## TO DO
Examine each line of the data. Copy the line if it includes the word "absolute".
Start of Block
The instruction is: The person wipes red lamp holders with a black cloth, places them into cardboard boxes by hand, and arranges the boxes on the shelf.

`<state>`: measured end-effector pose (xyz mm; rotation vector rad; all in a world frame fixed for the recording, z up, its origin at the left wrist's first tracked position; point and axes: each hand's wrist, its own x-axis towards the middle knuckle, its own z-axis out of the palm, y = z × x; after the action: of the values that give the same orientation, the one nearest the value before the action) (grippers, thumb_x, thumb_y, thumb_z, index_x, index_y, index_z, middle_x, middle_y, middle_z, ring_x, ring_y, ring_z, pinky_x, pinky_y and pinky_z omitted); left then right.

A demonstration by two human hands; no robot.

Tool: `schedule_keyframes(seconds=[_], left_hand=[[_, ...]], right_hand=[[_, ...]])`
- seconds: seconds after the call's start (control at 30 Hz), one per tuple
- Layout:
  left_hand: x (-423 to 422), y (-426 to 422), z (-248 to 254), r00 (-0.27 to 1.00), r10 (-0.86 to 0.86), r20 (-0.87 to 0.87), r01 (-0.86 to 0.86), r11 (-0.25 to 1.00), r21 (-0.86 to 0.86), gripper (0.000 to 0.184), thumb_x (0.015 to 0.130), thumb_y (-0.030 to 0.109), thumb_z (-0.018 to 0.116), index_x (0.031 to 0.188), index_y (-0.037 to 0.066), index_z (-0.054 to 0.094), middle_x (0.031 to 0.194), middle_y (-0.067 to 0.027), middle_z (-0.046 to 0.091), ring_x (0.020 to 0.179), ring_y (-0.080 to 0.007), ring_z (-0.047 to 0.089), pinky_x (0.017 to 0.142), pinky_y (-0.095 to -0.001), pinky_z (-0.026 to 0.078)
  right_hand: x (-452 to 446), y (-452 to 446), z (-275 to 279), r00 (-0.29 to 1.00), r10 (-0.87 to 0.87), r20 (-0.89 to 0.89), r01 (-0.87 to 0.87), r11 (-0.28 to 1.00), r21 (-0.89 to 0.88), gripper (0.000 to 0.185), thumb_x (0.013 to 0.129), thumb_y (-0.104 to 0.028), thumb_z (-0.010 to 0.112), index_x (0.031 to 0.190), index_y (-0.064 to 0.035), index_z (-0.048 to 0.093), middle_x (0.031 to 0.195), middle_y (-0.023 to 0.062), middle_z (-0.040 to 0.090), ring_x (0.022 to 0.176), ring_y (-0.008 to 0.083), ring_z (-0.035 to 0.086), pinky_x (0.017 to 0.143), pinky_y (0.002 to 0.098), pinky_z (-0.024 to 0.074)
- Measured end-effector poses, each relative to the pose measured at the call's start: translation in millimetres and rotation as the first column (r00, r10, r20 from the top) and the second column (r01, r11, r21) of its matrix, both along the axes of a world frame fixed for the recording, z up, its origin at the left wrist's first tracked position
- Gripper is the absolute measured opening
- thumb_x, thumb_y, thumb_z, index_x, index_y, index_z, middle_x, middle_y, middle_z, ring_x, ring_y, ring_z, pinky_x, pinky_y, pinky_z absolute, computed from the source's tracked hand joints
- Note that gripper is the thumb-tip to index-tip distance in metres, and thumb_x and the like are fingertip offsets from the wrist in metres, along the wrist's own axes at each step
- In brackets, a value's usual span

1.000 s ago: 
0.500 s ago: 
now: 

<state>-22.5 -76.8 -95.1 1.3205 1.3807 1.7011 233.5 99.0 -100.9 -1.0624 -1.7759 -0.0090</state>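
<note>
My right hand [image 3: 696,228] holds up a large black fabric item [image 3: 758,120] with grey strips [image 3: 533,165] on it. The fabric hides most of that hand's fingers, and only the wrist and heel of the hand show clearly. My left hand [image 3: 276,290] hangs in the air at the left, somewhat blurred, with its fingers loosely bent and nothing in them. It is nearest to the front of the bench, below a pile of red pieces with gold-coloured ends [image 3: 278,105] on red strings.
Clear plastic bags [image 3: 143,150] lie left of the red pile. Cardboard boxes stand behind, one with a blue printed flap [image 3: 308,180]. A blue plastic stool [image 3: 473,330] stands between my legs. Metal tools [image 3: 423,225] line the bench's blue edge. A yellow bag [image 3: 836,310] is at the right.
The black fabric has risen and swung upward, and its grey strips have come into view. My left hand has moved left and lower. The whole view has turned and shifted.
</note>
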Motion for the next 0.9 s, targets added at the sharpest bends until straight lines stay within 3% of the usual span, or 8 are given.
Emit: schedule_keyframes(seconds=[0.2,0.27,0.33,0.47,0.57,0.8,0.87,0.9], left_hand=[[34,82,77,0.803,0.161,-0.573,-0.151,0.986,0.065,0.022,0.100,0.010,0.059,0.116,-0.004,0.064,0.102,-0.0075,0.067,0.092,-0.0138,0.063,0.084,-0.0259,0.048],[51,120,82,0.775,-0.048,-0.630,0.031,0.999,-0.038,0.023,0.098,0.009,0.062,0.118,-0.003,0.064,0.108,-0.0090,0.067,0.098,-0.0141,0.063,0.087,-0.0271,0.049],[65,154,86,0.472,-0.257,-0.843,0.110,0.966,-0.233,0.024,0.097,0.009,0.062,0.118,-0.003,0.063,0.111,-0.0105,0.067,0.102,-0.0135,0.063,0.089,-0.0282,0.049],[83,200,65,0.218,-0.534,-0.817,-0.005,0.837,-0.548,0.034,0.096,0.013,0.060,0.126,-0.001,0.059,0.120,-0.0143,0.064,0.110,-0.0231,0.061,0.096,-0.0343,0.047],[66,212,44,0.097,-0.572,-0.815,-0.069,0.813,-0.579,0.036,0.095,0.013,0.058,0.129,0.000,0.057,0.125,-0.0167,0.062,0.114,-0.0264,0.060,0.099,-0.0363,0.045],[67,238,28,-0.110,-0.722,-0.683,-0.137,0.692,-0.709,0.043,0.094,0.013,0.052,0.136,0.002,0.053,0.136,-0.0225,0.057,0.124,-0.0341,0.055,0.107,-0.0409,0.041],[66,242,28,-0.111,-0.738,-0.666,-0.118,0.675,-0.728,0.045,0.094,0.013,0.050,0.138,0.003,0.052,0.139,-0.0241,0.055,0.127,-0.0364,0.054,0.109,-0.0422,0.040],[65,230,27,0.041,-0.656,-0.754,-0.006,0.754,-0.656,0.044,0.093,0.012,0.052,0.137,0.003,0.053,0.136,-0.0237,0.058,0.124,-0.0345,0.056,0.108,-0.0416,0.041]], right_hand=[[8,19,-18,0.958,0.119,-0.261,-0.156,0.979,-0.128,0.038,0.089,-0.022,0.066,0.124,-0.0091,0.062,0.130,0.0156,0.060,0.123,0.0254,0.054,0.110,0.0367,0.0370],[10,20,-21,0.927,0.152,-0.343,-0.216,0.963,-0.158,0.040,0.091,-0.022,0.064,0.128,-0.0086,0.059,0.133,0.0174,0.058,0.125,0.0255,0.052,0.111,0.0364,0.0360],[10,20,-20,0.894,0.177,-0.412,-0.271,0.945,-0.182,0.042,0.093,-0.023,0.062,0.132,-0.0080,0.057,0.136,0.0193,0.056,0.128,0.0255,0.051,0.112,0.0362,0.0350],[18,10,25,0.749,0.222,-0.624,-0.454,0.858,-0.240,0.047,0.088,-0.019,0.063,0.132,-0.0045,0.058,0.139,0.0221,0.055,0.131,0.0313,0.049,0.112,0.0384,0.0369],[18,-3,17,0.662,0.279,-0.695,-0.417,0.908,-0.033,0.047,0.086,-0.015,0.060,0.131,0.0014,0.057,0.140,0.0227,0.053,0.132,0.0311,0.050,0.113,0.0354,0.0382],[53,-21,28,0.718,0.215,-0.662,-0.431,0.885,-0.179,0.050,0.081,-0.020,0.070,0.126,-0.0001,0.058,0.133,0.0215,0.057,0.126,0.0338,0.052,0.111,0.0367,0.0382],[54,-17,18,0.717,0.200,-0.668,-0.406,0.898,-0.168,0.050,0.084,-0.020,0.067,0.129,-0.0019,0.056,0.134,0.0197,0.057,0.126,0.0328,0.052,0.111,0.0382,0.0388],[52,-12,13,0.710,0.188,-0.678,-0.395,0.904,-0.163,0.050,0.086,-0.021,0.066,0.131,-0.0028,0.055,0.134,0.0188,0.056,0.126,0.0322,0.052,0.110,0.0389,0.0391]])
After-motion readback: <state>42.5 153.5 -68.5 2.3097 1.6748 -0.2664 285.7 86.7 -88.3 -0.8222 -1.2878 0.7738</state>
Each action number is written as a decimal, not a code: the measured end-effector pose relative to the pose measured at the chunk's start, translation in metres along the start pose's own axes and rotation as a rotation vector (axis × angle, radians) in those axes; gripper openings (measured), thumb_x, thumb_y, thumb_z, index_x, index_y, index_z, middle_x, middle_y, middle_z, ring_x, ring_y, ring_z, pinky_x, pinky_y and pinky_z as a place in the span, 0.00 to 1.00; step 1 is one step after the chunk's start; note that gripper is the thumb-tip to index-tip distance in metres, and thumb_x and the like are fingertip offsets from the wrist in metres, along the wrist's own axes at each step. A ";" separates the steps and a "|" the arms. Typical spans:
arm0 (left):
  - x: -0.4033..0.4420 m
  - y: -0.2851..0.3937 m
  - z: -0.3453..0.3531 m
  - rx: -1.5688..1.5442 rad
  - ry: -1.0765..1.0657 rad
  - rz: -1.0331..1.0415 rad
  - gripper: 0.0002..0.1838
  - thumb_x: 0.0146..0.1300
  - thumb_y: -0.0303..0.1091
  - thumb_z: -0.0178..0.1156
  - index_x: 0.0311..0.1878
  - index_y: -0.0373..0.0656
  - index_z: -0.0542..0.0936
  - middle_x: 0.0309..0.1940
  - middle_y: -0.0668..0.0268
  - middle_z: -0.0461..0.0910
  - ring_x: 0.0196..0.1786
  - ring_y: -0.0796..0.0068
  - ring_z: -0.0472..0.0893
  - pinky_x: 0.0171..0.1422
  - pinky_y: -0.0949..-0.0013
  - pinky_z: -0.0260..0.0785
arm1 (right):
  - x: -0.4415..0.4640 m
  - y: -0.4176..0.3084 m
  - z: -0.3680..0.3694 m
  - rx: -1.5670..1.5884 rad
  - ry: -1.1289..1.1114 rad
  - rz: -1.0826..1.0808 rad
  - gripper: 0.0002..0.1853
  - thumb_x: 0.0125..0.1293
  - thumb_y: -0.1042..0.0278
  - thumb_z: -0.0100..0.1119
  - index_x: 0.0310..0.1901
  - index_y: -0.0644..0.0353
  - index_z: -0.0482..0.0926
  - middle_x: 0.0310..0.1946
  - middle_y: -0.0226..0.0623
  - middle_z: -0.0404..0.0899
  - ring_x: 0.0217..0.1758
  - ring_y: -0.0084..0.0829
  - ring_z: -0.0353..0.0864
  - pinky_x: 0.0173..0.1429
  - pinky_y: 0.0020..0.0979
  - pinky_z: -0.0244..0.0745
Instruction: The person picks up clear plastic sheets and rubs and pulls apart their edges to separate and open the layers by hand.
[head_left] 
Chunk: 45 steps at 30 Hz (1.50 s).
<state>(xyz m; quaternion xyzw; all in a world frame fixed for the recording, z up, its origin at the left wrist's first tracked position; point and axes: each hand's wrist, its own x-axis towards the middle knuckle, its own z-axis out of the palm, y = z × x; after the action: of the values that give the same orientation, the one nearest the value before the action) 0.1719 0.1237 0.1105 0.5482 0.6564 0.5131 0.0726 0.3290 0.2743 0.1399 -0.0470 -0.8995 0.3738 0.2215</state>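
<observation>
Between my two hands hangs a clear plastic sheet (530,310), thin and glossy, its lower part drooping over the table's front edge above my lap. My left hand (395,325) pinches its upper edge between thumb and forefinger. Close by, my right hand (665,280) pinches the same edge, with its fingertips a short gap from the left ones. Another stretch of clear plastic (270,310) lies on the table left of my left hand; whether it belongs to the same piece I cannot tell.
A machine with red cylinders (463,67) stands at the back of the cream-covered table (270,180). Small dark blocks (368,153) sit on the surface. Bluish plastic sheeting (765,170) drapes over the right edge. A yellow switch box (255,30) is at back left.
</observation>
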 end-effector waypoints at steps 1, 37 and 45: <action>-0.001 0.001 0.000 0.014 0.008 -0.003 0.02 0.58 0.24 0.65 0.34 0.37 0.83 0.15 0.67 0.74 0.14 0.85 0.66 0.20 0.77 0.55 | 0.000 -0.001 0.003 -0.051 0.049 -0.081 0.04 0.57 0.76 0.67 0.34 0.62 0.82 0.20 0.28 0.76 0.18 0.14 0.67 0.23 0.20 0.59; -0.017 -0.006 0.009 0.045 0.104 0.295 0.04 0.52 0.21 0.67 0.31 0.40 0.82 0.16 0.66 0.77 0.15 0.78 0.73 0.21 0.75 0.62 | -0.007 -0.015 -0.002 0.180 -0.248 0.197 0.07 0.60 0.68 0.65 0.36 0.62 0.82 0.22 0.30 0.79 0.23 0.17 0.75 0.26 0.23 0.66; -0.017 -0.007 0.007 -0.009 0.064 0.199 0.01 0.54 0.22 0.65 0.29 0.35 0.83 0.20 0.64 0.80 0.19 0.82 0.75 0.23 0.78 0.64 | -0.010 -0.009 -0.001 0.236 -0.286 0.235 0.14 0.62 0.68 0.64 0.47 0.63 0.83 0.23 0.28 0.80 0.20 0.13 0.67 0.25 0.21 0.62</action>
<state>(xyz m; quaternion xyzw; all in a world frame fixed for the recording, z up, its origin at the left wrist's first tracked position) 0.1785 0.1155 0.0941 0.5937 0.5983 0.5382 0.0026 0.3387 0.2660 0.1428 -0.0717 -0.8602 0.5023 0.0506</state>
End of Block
## ANSWER TO THIS EXERCISE
- Gripper is the absolute measured opening
- thumb_x, thumb_y, thumb_z, index_x, index_y, index_z, middle_x, middle_y, middle_z, ring_x, ring_y, ring_z, pinky_x, pinky_y, pinky_z absolute, computed from the source's tracked hand joints

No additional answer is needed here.